**YOUR INSTRUCTIONS**
The lines below, all of them, should be returned exactly as they appear.

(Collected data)
____
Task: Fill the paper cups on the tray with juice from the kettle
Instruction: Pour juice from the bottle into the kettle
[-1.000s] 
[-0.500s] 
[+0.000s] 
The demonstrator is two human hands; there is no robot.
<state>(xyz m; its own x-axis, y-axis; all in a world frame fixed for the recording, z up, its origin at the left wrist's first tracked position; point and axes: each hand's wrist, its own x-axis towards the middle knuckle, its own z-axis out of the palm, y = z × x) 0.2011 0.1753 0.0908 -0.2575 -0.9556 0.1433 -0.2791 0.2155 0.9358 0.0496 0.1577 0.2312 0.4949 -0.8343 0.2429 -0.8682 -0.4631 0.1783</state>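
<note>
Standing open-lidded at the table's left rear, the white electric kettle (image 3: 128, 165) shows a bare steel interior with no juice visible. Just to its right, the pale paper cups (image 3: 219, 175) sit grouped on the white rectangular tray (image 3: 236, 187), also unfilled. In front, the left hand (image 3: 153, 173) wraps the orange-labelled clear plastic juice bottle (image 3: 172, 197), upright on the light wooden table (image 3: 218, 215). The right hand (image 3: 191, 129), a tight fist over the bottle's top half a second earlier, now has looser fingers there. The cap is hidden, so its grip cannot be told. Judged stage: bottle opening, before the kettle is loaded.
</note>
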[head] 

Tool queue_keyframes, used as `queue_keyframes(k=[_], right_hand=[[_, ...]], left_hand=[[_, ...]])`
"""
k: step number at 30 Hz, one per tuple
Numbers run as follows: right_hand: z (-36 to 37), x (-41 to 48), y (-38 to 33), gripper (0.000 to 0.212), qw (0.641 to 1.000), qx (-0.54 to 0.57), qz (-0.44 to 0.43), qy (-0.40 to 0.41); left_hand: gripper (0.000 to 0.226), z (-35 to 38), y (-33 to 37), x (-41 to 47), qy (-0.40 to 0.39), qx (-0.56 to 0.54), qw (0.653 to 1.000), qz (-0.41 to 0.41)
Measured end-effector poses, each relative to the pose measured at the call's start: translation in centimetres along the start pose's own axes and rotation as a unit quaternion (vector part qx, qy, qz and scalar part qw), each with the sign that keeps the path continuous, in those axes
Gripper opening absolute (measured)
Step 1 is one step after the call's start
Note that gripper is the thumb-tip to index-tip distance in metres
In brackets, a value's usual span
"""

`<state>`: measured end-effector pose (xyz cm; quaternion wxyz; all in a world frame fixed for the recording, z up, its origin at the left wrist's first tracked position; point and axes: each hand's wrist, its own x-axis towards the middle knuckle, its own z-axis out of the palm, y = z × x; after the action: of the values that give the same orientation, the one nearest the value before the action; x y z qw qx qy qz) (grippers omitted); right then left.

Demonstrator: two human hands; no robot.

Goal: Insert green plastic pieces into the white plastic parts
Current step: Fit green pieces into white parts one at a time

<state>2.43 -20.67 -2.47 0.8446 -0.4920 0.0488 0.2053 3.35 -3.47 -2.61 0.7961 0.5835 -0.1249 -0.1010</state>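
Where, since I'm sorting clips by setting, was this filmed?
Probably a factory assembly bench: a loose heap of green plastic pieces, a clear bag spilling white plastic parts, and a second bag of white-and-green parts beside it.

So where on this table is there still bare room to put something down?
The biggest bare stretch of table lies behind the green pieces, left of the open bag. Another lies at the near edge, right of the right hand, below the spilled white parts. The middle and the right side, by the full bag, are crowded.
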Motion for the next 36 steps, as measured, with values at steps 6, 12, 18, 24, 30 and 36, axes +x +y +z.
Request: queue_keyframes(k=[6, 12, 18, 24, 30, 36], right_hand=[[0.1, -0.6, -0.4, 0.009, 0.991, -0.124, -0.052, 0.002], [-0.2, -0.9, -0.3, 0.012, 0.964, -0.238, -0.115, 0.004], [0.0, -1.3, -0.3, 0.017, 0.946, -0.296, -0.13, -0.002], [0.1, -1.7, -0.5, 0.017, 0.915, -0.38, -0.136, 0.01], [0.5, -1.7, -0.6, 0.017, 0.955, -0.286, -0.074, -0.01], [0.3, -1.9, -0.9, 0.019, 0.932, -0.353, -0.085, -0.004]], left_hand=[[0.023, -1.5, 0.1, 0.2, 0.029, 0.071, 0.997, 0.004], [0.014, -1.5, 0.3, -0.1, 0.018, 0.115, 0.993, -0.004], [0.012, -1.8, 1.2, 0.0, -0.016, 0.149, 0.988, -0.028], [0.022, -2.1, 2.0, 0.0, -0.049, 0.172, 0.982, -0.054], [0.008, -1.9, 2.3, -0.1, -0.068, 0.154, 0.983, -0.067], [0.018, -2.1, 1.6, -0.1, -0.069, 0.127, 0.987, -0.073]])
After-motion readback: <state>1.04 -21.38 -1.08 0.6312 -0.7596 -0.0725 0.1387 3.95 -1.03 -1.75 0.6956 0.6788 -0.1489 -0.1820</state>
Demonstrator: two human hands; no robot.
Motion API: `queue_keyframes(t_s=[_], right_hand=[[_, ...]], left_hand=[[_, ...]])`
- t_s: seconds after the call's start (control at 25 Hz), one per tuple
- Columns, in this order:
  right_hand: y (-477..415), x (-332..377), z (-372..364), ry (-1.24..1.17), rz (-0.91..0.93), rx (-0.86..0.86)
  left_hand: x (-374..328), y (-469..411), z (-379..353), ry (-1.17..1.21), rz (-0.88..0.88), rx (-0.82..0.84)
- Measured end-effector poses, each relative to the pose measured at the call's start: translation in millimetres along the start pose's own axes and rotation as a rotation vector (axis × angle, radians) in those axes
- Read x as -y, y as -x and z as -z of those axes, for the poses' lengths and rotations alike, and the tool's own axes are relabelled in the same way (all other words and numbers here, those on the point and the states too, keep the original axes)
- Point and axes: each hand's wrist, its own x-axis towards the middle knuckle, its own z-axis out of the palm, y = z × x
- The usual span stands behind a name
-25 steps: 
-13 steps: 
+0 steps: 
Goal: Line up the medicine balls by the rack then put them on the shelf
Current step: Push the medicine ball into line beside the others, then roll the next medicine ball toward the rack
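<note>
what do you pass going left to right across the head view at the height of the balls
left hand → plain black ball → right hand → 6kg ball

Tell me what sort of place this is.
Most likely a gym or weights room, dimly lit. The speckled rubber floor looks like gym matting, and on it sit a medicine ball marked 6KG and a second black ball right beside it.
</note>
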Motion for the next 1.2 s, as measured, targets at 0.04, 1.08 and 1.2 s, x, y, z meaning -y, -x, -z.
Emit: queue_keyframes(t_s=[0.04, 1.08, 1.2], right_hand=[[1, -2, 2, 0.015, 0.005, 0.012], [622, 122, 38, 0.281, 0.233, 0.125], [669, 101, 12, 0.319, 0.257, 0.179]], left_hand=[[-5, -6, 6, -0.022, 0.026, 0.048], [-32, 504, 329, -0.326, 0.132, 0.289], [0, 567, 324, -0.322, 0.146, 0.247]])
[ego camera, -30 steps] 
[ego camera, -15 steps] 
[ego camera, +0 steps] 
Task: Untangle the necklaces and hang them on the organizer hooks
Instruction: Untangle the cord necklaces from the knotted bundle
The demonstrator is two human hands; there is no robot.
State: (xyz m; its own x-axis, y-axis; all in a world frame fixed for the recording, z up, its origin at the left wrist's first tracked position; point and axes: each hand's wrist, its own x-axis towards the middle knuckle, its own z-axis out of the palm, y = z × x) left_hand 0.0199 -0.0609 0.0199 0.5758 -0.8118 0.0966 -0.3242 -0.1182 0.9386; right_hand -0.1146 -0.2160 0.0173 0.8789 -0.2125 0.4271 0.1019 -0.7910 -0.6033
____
**RESPONSE TO THIS EXERCISE**
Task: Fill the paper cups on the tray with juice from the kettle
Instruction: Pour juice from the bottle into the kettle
[-1.000s] 
[-0.500s] 
[+0.000s] 
The demonstrator is two human hands; there is no robot.
<state>(xyz m; its own x-axis, y-axis; all in a world frame fixed for the recording, z up, its origin at the left wrist's first tracked position; point and axes: each hand's wrist, its own x-axis towards the middle knuckle, its own z-axis out of the palm, y = z × x) 0.2011 0.1753 0.0908 -0.2575 -0.9556 0.1433 -0.2791 0.2155 0.9358 0.0496 0.1577 0.2312 0.4949 -0.8343 0.2429 -0.8682 -0.4631 0.1783</state>
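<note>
Standing open-lidded at the table's left rear, the white electric kettle (image 3: 128, 165) shows a bare steel interior with no juice visible. Just to its right, the pale paper cups (image 3: 219, 175) sit grouped on the white rectangular tray (image 3: 236, 187), also unfilled. In front, the left hand (image 3: 153, 173) wraps the orange-labelled clear plastic juice bottle (image 3: 172, 197), upright on the light wooden table (image 3: 218, 215). The right hand (image 3: 191, 129), a tight fist over the bottle's top half a second earlier, now has looser fingers there. The cap is hidden, so its grip cannot be told. Judged stage: bottle opening, before the kettle is loaded.
</note>
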[head] 

Tool queue_keyframes, used as `queue_keyframes(k=[_], right_hand=[[_, ...]], left_hand=[[_, ...]])`
"""
k: step number at 30 Hz, one per tuple
Numbers run as follows: right_hand: z (-36 to 37), x (-41 to 48), y (-38 to 33), gripper (0.000 to 0.212), qw (0.641 to 1.000), qx (-0.54 to 0.57), qz (-0.44 to 0.43), qy (-0.40 to 0.41); left_hand: gripper (0.000 to 0.226), z (-35 to 38), y (-33 to 37), x (-41 to 47), qy (-0.40 to 0.39), qx (-0.56 to 0.54), qw (0.653 to 1.000), qz (-0.41 to 0.41)
Measured end-effector poses, each relative to the pose measured at the call's start: translation in centimetres along the start pose's own axes and rotation as a unit quaternion (vector part qx, qy, qz and scalar part qw), each with the sign that keeps the path continuous, in those axes
Gripper opening absolute (measured)
Step 1 is one step after the call's start
Note that gripper is the thumb-tip to index-tip distance in metres
In brackets, a value's usual span
"""

`<state>`: measured end-effector pose (xyz cm; quaternion wxyz; all in a world frame fixed for the recording, z up, its origin at the left wrist's first tracked position; point and axes: each hand's wrist, its own x-axis towards the middle knuckle, its own z-axis out of the palm, y = z × x; after the action: of the values that give the same orientation, the one nearest the value before the action; x y z qw qx qy qz) (grippers omitted); right then left.

Demonstrator: two human hands; no robot.

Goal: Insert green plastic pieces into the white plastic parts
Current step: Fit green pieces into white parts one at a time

<state>2.43 -20.67 -2.47 0.8446 -0.4920 0.0488 0.2053 3.35 -3.47 -2.61 0.7961 0.5835 -0.1249 -0.1010</state>
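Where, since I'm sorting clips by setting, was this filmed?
Probably a factory assembly bench: a loose heap of green plastic pieces, a clear bag spilling white plastic parts, and a second bag of white-and-green parts beside it.

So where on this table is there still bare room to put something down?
The biggest bare stretch of table lies behind the green pieces, left of the open bag. Another lies at the near edge, right of the right hand, below the spilled white parts. The middle and the right side, by the full bag, are crowded.
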Motion for the next 36 steps, as measured, with values at steps 6, 12, 18, 24, 30 and 36, axes +x +y +z.
Request: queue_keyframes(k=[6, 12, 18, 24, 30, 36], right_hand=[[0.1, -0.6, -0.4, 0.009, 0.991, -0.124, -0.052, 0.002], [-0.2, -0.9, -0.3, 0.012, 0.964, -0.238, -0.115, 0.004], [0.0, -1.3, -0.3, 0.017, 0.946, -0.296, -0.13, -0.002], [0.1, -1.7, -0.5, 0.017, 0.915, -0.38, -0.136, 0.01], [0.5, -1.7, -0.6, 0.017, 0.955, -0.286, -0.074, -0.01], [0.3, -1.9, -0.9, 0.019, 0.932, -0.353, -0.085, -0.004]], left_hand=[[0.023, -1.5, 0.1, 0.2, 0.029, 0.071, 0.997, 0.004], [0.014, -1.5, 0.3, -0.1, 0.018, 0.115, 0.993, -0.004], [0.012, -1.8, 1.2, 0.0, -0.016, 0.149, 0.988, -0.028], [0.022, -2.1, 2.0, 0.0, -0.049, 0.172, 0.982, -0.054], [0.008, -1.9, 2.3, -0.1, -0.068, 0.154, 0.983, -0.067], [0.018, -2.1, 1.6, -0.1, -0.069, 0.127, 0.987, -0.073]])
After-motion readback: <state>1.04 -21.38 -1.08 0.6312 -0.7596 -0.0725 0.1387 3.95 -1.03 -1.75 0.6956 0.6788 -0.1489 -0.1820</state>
Demonstrator: two human hands; no robot.
Motion API: `queue_keyframes(t_s=[_], right_hand=[[_, ...]], left_hand=[[_, ...]])`
- t_s: seconds after the call's start (control at 25 Hz), one per tuple
- Columns, in this order:
  right_hand: y (-477..415), x (-332..377), z (-372..364), ry (-1.24..1.17), rz (-0.91..0.93), rx (-0.86..0.86)
  left_hand: x (-374..328), y (-469..411), z (-379..353), ry (-1.17..1.21), rz (-0.88..0.88), rx (-0.82..0.84)
- Measured end-effector poses, each relative to the pose measured at the call's start: translation in millimetres along the start pose's own axes and rotation as a rotation vector (axis × angle, radians) in those axes
- Read x as -y, y as -x and z as -z of those axes, for the poses' lengths and rotations alike, and the tool's own axes are relabelled in the same way (all other words and numbers here, those on the point and the states too, keep the original axes)
- Point and axes: each hand's wrist, its own x-axis towards the middle knuckle, its own z-axis out of the palm, y = z × x
- The usual span stands behind a name
-25 steps: 
-13 steps: 
+0 steps: 
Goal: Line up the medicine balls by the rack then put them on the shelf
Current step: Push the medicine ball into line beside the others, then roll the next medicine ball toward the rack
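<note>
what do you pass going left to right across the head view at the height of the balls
left hand → plain black ball → right hand → 6kg ball

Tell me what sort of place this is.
Most likely a gym or weights room, dimly lit. The speckled rubber floor looks like gym matting, and on it sit a medicine ball marked 6KG and a second black ball right beside it.
</note>
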Motion for the next 1.2 s, as measured, targets at 0.04, 1.08 and 1.2 s, x, y, z meaning -y, -x, -z.
Emit: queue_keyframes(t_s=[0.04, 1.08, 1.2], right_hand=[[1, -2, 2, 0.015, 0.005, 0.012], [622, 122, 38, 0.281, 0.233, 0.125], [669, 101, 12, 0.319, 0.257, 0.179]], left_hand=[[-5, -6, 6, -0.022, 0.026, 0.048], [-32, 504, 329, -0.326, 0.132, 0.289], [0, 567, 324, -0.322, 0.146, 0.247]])
[ego camera, -30 steps] 
[ego camera, -15 steps] 
[ego camera, +0 steps] 
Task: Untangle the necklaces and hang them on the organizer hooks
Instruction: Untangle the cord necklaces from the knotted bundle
The demonstrator is two human hands; there is no robot.
State: (xyz m; its own x-axis, y-axis; all in a world frame fixed for the recording, z up, its origin at the left wrist's first tracked position; point and axes: each hand's wrist, its own x-axis towards the middle knuckle, its own z-axis out of the palm, y = z × x) left_hand 0.0199 -0.0609 0.0199 0.5758 -0.8118 0.0966 -0.3242 -0.1182 0.9386; right_hand -0.1146 -0.2160 0.0173 0.8789 -0.2125 0.4271 0.1019 -0.7910 -0.6033

This finishes the answer to the exercise.